**EXERCISE DESCRIPTION:**
The answer should be a number alone: the count of lines in the listing below that include "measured".

**DATASET CONTENT:**
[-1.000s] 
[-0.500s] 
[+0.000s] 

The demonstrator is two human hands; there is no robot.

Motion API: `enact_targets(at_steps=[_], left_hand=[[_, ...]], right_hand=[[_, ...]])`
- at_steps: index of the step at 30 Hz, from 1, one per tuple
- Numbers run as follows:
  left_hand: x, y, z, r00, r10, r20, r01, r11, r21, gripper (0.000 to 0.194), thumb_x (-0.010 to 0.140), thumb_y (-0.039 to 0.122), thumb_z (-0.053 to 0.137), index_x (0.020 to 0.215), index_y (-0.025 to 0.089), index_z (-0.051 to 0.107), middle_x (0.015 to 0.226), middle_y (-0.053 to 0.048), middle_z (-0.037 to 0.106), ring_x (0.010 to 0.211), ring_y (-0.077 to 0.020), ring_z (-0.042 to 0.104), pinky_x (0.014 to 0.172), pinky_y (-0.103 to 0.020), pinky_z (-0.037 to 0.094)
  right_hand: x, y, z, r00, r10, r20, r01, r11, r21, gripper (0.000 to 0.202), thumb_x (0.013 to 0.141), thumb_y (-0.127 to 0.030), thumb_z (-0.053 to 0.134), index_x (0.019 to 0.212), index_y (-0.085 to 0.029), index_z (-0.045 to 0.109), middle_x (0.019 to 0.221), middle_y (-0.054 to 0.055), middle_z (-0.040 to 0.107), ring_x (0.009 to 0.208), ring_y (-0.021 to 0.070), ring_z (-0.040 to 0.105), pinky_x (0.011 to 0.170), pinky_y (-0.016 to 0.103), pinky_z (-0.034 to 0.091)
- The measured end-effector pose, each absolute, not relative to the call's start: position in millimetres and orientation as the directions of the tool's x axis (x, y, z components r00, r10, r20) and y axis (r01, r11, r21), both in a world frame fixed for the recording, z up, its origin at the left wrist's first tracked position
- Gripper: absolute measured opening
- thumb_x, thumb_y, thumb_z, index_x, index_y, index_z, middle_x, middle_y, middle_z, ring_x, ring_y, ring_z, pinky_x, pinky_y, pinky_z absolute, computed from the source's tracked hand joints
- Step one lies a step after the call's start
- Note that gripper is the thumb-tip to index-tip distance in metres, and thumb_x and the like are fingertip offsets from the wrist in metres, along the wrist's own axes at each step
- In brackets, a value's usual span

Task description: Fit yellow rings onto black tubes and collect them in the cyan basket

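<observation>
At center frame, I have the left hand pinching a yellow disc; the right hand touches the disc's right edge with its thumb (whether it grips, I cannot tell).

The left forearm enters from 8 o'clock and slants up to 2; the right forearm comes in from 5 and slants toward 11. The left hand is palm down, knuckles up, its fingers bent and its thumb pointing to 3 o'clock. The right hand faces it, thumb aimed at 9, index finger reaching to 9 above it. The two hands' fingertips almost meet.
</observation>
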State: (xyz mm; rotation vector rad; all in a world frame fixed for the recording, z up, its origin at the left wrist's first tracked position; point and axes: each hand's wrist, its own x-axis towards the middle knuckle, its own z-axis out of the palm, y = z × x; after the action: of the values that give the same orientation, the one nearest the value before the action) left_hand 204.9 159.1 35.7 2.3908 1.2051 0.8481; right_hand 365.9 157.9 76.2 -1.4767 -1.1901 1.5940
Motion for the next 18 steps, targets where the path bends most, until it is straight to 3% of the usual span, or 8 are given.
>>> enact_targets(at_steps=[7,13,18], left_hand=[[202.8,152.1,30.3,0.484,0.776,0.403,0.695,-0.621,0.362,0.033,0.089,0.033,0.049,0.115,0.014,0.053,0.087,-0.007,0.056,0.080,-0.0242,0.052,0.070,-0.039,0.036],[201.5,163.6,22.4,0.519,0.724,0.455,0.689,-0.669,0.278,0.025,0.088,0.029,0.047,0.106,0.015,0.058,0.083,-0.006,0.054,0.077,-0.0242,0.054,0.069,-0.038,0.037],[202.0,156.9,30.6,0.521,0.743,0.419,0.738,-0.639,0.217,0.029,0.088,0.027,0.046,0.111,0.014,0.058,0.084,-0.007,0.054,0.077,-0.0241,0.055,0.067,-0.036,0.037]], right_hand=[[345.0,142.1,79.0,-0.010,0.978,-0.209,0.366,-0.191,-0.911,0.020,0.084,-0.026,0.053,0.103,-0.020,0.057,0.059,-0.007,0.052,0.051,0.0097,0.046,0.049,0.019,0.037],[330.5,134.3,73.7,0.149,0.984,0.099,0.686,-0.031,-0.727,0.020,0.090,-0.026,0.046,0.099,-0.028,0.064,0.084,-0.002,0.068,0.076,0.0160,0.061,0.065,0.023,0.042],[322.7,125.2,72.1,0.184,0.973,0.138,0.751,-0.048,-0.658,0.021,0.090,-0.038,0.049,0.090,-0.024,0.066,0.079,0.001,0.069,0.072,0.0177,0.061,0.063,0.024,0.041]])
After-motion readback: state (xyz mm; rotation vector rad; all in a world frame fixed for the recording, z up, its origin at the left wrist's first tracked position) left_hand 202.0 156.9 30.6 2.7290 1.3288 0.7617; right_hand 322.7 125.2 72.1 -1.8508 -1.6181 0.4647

**SOLUTION:**
2